Overwhelming Homage, by Kyle Anderson
If J.J. Abrams’ Super 8 had simply been the story of a bunch of kids in 1979 trying to make a Super 8 horror movie amid parental feuds and familial loss, it might have been a truly exceptional, heartwarming film. Too bad what really happens is that there’s a big grotty alien wreaking havoc on their small town while all that personal stuff is going on. This is probably the only time I’ve ever been to a sci-fi movie and wished there wasn’t any sci-fi stuff in it. What was the matter with the science fiction elements? Absolutely nothing. They were all handled really well visually and the action sequences are suitably exciting. In fact, I didn’t really dislike any part of the movie; it just didn’t feel complete to me. It just sort of exists. I’m putting this down entirely to the concept: J.J. Abrams does a Steven Spielberg movie.
Spielberg’s work has clearly impacted Abrams’ work, as I think it has impacted a lot of filmmakers who came of age between Jaws and Jurassic Park. There’s nothing inherently wrong with trying to do an homage to people you look up to, and if you can get the man himself on board to produce, more power to you. The problem in the case of Super 8 is that Abrams has recognized a lot of the component parts of a “Spielberg Movie” but when he put them together, they didn’t quite gel. There are elements in the film of the aforementioned Jaws and Jurassic Park as well as other films like Close Encounters of the Third Kind, The Goonies, War of the Worlds, and E.T. Some scenes seem almost lifted verbatim and plugged into a small Ohio town with a spider-crab like alien instead of a shark or dinosaurs.
There is also Spielberg’s running theme of fatherhood and fathers learning to live with their sons, and vice-versa. This film has two father-child relationships, both strained because of a single incident. In both cases, we get very little interaction between the respective parent and child and as such the culmination of these threads is less than cathartic.

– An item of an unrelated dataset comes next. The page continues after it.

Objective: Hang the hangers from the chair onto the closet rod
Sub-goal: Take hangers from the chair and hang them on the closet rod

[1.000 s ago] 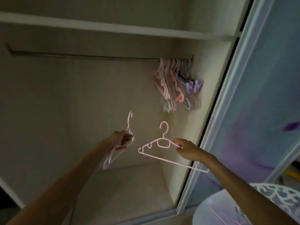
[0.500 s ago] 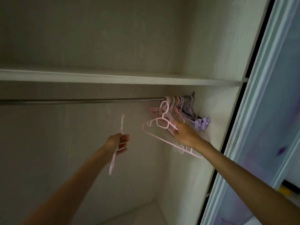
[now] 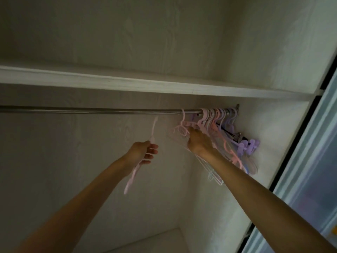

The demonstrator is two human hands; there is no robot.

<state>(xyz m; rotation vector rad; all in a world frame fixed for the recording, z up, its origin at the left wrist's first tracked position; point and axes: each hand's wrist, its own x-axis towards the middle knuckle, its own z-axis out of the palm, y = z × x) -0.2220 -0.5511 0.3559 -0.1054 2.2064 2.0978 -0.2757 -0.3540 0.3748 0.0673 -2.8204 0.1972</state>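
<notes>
Closet rod: bare metal, smooth, dull sheen. Shelf and back panel: pale wood-grain laminate, matt. Hangers on the rod: smooth plastic, pink and lilac, slight gloss. Pink hanger in the left hand: thin smooth plastic. Sliding door: frosted, glossy pane, likely glass or plastic; can't tell which.

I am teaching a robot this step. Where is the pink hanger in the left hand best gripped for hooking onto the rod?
Probably at the neck below the hook, as the left hand grips the pink hanger now, coming from below. The hook points up toward the rod, leaving it free.
</notes>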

The central relationship between Joel Courtney as young Joe Lamb and Kyle Chandler as his father, Deputy Jack Lamb is clearly defined up front, but never fully explored the way it probably should have and Deputy Lamb really plays no part in the climax, though he is set up to be the man of action.

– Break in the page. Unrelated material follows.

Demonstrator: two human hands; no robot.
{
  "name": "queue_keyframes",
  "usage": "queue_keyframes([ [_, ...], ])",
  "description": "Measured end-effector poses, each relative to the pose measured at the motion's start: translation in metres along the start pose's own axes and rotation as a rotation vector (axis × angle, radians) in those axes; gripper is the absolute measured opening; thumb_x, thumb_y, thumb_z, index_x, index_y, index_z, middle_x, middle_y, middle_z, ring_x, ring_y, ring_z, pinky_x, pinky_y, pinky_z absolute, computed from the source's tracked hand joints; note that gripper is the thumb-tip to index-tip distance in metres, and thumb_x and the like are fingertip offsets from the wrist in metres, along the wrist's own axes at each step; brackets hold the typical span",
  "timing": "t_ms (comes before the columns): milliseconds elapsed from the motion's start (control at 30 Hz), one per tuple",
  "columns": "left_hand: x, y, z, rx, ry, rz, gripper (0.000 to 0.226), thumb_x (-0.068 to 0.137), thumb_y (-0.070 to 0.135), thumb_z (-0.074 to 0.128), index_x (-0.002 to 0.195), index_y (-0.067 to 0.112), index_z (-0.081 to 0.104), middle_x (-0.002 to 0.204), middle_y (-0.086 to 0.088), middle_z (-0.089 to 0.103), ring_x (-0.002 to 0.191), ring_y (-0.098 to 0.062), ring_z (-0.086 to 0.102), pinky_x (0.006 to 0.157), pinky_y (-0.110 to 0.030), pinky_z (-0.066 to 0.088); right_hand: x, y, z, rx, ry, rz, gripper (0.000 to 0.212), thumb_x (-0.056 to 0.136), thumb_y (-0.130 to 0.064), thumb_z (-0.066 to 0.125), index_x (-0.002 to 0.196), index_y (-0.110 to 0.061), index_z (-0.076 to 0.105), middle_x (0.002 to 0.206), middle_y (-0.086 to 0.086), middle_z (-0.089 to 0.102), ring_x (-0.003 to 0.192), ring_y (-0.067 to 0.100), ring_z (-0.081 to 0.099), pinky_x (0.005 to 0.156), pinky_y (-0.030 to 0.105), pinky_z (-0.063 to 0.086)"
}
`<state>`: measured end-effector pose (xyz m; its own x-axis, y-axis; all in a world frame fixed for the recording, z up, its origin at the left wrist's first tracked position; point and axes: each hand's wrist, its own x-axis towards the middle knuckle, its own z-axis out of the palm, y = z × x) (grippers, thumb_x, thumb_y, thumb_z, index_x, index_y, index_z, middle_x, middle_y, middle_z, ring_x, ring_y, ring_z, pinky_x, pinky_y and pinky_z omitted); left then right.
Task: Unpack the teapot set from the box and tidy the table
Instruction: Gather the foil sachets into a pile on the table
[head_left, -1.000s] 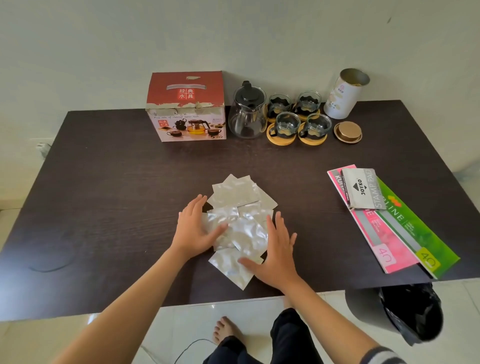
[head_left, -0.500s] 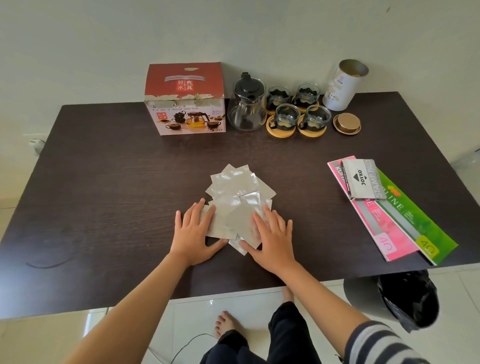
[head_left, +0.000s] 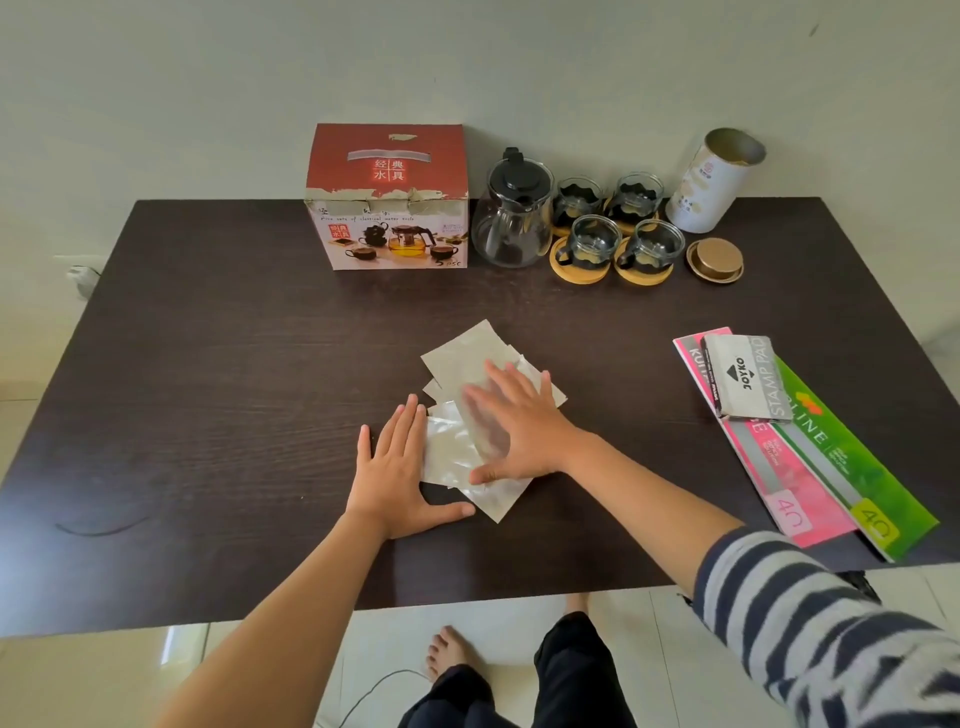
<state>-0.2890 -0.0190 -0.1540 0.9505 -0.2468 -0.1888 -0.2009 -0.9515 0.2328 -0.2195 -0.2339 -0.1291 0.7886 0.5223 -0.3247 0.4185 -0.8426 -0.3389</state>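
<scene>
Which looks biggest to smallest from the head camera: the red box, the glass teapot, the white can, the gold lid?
1. Red box
2. Glass teapot
3. White can, though it looks close to the teapot and stands further back, so that order is unsure
4. Gold lid

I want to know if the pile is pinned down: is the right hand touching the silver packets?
Touching. The head view shows the right hand lying flat, fingers spread, on top of the silver packets, covering the middle of the pile.
</scene>
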Motion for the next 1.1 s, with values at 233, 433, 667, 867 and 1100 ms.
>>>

This is not to say I didn’t like the movie, though. Parts of it are fantastic, predominantly the child actors who were incredibly believable and likeable. Aside from Elle Fanning as Alice, “the girl,” the young performers were not known faces, and Courtney, who is the lead of the film, and Riley Griffiths who plays super 8 auteur Charles have never acted on screen before. Everyone is fantastic and the relationships between the kids are what drive the movie. Watching them bicker and argue while trying to make their little zombie movie is a delight and even when they’re dealing the larger issues of military and alien action, they’re still fun to watch. Whenever the film had any extended scenes away from the kids, I started to get bored, more a testament to their great acting than anything poor about the rest.
I also really liked that the film didn’t have a “star.” Kyle Chandler is recognizable and is quite a good actor, but he’s not a marquee name and I applaud Abrams for not casting a Tom Cruise or a Russell Crowe, even though he probably could have gotten them. Chandler is a true everyman and plays the role of the deputy with the rough exterior trying to be a good father quite well. Ron Eldard as Alice’s father and Noah Emmerich as the sinister Air Force officer are also good and understated.

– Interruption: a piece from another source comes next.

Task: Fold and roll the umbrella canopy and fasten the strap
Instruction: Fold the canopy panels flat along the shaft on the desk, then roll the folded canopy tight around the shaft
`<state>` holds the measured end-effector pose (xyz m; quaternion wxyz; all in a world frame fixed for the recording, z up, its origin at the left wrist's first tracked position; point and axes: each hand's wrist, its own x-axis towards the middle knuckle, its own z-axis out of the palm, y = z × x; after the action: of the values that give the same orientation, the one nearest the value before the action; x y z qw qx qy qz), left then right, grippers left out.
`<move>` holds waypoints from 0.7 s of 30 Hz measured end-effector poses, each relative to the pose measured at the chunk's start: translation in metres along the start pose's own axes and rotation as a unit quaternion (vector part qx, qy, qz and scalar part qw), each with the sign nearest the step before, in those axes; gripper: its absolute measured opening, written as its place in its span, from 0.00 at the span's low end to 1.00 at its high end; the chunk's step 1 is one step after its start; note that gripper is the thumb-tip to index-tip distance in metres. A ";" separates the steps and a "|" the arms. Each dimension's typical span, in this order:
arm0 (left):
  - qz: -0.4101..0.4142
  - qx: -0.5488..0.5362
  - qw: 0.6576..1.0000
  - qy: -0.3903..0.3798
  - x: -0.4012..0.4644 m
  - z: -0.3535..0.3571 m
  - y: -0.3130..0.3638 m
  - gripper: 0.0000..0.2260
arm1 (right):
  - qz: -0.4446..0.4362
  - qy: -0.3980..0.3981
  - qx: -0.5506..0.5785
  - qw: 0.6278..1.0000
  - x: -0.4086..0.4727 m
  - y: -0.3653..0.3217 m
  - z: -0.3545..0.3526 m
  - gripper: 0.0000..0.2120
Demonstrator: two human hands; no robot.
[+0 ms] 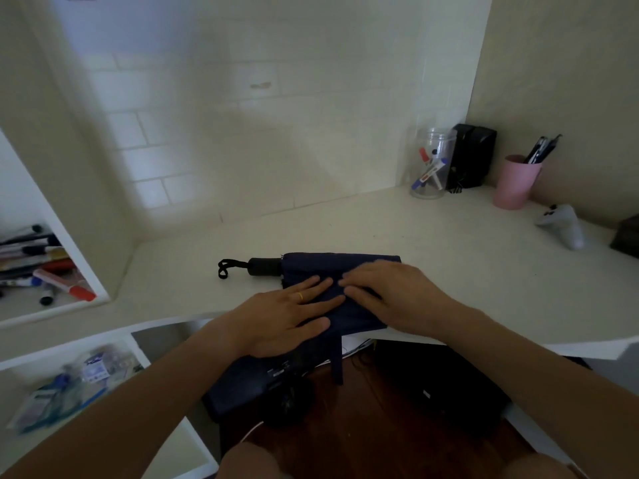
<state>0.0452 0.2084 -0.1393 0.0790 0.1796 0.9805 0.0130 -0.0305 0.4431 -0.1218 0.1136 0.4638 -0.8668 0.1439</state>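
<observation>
A collapsed navy umbrella lies across the white desk near its front edge, its canopy (332, 267) spread flat. Its black handle (264, 266) points left and ends in a black wrist loop (226, 267). My left hand (290, 316) lies flat on the near left part of the canopy, fingers stretched out and a gold ring on one finger. My right hand (390, 292) presses flat on the right part, its fingertips meeting those of the left. A navy strap (337, 357) hangs down over the desk edge below the canopy.
At the back right stand a clear jar of markers (432, 164), a black box (472, 157) and a pink cup of pens (517, 181). A white game controller (562, 224) lies at the right. Shelves on the left hold markers (41, 267). Dark objects sit under the desk.
</observation>
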 end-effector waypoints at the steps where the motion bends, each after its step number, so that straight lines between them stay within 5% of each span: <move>1: 0.000 0.005 1.000 -0.007 -0.001 0.000 0.000 0.25 | -0.004 -0.021 -0.026 0.999 0.000 0.002 0.010 0.18; 5: 0.003 -0.068 0.998 -0.009 -0.001 -0.013 -0.005 0.24 | -0.016 0.014 -0.070 0.997 -0.022 0.013 0.041 0.22; 8: 0.001 -0.088 0.976 0.201 0.012 -0.037 -0.017 0.16 | -0.005 0.009 -0.055 0.998 -0.029 0.016 0.043 0.25; 10: -0.021 -0.045 0.962 0.270 0.027 -0.044 -0.027 0.18 | -0.007 0.004 -0.066 0.998 -0.026 0.014 0.043 0.26; 13: -0.062 -0.014 0.990 0.127 0.050 -0.045 -0.035 0.29 | -0.012 -0.007 -0.073 0.997 -0.026 0.014 0.040 0.27; 15: -0.056 -0.006 0.995 0.082 0.058 -0.039 -0.039 0.27 | -0.012 -0.017 -0.068 0.997 -0.026 0.013 0.038 0.26; 19: -0.024 0.024 0.984 0.173 0.060 -0.027 -0.038 0.20 | -0.005 -0.037 -0.012 0.999 -0.012 0.011 0.019 0.19; 21: -0.010 0.048 0.976 0.213 0.062 -0.022 -0.032 0.19 | 0.015 0.030 0.032 0.999 0.005 0.017 0.002 0.15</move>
<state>-0.0264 0.2003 -0.1286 -0.1401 0.1666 0.9760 0.0035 -0.0475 0.4476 -0.1248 0.1227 0.4499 -0.8646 0.1874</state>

About two-thirds of the way through, the film turns into a full-on alien movie and we see ever-clearer glimpses of the creature. This was all fine and even well done a lot of the time, but I found myself a little disappointed that it couldn’t just be a movie about the kids. There didn’t NEED to be an alien in it. If they’d had the exact same movie, with train crash and everything, and it had just been a chemical spill or some other Earthbound danger, I think it would have been a much better film, but because Spielberg had aliens in some of his movies, there’s an alien in this movie too. Spielberg with lens flares. I didn’t dislike Super 8. In fact I liked it a good amount, and I think anyone who goes to see it will probably have a really good time. Abrams is a good director and I would have liked to have seen J.J. Abrams’ Super 8 and not J.J. Abrams doing a Steven Spielberg impression.
Good review. Though I really liked this film, I agree that once the alien menace became the focus (at about the point of the car crash), the kids were reduced to mostly just running around and dodging special effects, which is honestly far less interesting to me. Also kind of surprised that the whole subplot of the army wanting to get their hands on the film was simply forgotten. If the whole film had been the army trying to get to kids and their film, I’d have been more interested and they wouldn’t have had to introduce the contrived damsel-in-distress plot in order to keep things moving.